ABOUT THIS TASK: Repeat everything in the listing below. Keep each line exact.

PROVIDED DATA:
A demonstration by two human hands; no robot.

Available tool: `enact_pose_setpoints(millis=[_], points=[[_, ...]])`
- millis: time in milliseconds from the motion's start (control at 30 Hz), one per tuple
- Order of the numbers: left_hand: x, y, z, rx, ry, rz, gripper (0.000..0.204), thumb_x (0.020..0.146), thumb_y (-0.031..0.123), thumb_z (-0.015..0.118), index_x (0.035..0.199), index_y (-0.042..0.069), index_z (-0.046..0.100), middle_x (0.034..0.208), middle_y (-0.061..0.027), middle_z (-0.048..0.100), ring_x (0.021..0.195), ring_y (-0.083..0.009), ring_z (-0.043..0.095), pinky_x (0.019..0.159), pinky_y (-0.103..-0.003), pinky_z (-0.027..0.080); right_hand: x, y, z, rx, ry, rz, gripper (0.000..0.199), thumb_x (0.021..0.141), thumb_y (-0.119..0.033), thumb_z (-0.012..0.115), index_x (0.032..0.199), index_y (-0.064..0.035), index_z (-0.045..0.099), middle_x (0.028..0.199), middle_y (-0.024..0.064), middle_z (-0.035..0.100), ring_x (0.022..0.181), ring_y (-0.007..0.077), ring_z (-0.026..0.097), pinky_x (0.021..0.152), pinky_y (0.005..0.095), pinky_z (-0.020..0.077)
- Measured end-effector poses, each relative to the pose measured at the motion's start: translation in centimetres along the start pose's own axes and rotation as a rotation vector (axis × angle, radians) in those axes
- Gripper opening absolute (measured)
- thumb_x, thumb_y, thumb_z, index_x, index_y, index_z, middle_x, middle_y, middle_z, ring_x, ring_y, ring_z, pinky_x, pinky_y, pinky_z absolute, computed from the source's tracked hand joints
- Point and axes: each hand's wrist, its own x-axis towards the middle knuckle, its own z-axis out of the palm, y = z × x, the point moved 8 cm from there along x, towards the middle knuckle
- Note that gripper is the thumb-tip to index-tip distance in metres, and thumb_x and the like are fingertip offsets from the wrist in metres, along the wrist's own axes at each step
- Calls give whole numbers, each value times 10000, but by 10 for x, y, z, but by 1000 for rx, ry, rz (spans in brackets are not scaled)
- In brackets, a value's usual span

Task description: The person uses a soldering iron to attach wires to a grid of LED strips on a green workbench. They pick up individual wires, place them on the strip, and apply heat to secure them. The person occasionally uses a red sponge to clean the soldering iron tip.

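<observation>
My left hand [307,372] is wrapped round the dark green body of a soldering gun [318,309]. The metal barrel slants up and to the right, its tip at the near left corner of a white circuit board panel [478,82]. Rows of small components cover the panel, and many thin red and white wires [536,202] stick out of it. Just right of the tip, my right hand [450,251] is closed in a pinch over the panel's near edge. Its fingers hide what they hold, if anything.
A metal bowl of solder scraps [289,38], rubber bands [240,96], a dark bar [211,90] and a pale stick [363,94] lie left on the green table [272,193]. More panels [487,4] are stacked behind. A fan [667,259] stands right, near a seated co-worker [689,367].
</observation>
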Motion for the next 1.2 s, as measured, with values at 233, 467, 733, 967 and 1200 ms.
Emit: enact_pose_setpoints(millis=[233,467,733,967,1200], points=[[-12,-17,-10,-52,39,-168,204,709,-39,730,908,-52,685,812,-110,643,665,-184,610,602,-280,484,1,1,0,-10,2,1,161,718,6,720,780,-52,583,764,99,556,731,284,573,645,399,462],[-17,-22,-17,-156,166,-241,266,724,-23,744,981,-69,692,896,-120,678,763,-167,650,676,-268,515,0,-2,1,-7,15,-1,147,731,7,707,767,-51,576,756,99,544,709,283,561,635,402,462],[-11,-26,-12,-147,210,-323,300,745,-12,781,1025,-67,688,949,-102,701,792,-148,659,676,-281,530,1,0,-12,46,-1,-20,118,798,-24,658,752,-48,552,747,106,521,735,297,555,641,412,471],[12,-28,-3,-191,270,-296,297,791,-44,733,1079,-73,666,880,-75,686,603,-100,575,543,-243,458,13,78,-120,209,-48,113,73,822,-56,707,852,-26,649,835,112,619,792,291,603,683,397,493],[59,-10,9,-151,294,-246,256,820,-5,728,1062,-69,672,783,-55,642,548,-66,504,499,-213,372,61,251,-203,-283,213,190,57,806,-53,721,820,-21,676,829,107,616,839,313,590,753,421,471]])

WRITTEN ANSWER:
A demonstration by two human hands; no robot.

Available tool: `enact_pose_setpoints(millis=[_], points=[[_, ...]])`
- millis: time in milliseconds from the motion's start (control at 30 Hz), one per tuple
- Order of the numbers: left_hand: x, y, z, rx, ry, rz, gripper (0.000..0.204), thumb_x (0.020..0.146), thumb_y (-0.031..0.123), thumb_z (-0.015..0.118), index_x (0.035..0.199), index_y (-0.042..0.069), index_z (-0.046..0.100), middle_x (0.034..0.208), middle_y (-0.061..0.027), middle_z (-0.048..0.100), ring_x (0.021..0.195), ring_y (-0.083..0.009), ring_z (-0.043..0.095), pinky_x (0.019..0.159), pinky_y (-0.103..-0.003), pinky_z (-0.027..0.080); right_hand: x, y, z, rx, ry, rz, gripper (0.000..0.199), thumb_x (0.021..0.141), thumb_y (-0.119..0.033), thumb_z (-0.012..0.115), index_x (0.032..0.199), index_y (-0.064..0.035), index_z (-0.045..0.099), middle_x (0.028..0.199), middle_y (-0.024..0.064), middle_z (-0.035..0.100), ring_x (0.022..0.181), ring_y (-0.007..0.077), ring_z (-0.026..0.097), pinky_x (0.021..0.152), pinky_y (0.005..0.095), pinky_z (-0.020..0.077)
- Measured end-effector poses, each relative to the pose measured at the motion's start: translation in centimetres along the start pose's own axes and rotation as a rotation vector (axis × angle, radians) in those axes
- Gripper opening absolute (measured)
- thumb_x, thumb_y, thumb_z, index_x, index_y, index_z, middle_x, middle_y, middle_z, ring_x, ring_y, ring_z, pinky_x, pinky_y, pinky_z absolute, computed from the source's tracked hand joints
- Point and axes: each hand's wrist, its own x-axis towards the middle knuckle, its own z-axis out of the palm, y = z × x, the point moved 8 cm from there along x, towards the middle knuckle
- Note that gripper is the thumb-tip to index-tip distance in metres, and thumb_x and the like are fingertip offsets from the wrist in metres, along the wrist's own axes at each step
- Calls give whole numbers, each value times 10000, but by 10 for x, y, z, but by 1000 for rx, ry, rz (spans in brackets are not scaled)
- In brackets, a value's usual span

Task description: The person uses a soldering iron to attach wires to a grid of LED strips on a green workbench. They pick up individual wires, place them on the strip, and apply heat to secure them. The person occasionally uses a red sponge to clean the soldering iron tip.

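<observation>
My left hand [307,372] is wrapped round the dark green body of a soldering gun [318,309]. The metal barrel slants up and to the right, its tip at the near left corner of a white circuit board panel [478,82]. Rows of small components cover the panel, and many thin red and white wires [536,202] stick out of it. Just right of the tip, my right hand [450,251] is closed in a pinch over the panel's near edge. Its fingers hide what they hold, if anything.
A metal bowl of solder scraps [289,38], rubber bands [240,96], a dark bar [211,90] and a pale stick [363,94] lie left on the green table [272,193]. More panels [487,4] are stacked behind. A fan [667,259] stands right, near a seated co-worker [689,367].
</observation>
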Motion for the next 1.2 s, as measured, with values at 233, 467, 733, 967 and 1200 ms.
Emit: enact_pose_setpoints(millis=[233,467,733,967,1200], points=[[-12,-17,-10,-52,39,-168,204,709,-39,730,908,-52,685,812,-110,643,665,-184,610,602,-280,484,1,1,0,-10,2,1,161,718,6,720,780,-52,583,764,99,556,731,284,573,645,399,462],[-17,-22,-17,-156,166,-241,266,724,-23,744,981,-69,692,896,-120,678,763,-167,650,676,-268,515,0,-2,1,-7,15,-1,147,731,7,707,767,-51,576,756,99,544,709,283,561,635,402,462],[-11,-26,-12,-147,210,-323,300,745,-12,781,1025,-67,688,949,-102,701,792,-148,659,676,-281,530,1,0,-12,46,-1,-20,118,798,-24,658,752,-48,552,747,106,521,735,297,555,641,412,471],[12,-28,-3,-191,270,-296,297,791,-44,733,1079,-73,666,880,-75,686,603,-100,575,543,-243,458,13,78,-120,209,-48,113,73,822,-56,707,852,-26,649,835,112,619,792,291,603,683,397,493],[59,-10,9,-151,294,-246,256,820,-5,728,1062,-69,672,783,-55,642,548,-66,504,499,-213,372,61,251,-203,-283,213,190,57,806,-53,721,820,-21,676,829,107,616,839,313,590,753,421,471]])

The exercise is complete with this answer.